Despite the turn-out, he begins his set determined to have the place laughing and it doesn’t take him long to succeed.

“A lion walks into a bar and asks for a pint … followed by some pork scratchings, to which the barman asks “What’s with the big paws?”’

From then on there comes titters of laughter and polite applause for the next 40 minutes as Spikey brings, among others, his wife into proceedings.

“She wanted to go somewhere for her birthday where food is prepared before you,” he says with a shake of his head. “Apparently Subway doesn’t count.”

Over-tanned holiday makers and hen parties don’t avoid his wrath.

“There’s evidently a fine line between having a golden tan and looking like you’ve been rolled in gravy granules” he quips as a few women in the audience hold their head in their hands trying to quell their laughter. Not keen on social media or reality TV, he continues to poke fun at the ‘star’ girls of a certain discount company before closing out the first half with tales about his love of newspaper headlines.
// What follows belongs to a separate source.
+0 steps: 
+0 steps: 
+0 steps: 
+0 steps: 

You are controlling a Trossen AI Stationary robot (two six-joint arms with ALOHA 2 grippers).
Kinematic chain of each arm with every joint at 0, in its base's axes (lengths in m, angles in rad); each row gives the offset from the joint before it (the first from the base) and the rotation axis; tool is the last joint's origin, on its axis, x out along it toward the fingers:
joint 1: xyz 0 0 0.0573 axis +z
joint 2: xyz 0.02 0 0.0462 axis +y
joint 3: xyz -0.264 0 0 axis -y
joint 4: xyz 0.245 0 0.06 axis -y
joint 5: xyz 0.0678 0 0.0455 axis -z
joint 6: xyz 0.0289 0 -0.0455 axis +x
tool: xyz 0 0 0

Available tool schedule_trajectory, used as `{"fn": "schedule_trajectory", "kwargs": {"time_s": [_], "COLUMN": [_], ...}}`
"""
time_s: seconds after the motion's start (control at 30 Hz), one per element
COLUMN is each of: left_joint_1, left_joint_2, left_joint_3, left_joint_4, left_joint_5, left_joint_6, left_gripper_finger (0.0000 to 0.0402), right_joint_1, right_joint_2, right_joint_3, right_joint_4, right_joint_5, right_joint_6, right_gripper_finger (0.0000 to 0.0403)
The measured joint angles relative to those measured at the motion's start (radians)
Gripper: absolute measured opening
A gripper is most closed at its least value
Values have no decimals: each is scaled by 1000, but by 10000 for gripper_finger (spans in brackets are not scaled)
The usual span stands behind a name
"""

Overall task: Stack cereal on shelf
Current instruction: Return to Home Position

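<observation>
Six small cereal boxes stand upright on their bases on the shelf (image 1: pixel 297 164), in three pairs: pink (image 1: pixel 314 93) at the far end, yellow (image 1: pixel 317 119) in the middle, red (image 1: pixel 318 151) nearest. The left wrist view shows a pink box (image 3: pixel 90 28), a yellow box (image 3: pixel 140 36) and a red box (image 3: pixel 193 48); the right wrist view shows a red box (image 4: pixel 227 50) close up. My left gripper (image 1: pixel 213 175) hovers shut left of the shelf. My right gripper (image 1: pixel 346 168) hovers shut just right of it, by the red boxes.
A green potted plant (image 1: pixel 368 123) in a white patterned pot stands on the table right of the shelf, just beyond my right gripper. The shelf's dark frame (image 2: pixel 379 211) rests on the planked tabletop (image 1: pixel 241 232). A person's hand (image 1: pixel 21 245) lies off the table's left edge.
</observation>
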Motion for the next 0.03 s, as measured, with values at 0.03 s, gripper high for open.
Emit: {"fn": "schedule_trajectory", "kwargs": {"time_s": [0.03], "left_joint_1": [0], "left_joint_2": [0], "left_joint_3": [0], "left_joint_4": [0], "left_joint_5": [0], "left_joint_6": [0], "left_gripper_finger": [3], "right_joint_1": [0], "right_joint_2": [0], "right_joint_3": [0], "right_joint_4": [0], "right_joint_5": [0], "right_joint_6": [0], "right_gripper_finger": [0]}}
Holding up a select few of his favourites, even he can’t resist chuckling as he reads: “RSPCA help Bury animals.”

The second half gets off to a slightly slower start, but the laughs keep coming. Directing his attention to a few of the ‘Punchlines’ displayed on a screen during the interval he launches straight back in with a story from school when he and two other students had to sing a song with a ‘dog’ reference – it’s perhaps unsurprising that ‘Scooby Dooby Doo’ was one of the choices.

Just as things are slowing down again, Spikey saves his show by conducting an encore about song-lyrics. Des’ree’s ‘Life’ Cilla Black’s ‘I Can Sing A Rainbow’ and Roy Orbison’s ‘I Drove All Night’ all come under his comedic microscope.

He exists the stage to a strong cheers and a somewhat subdued, but rather entertained audience.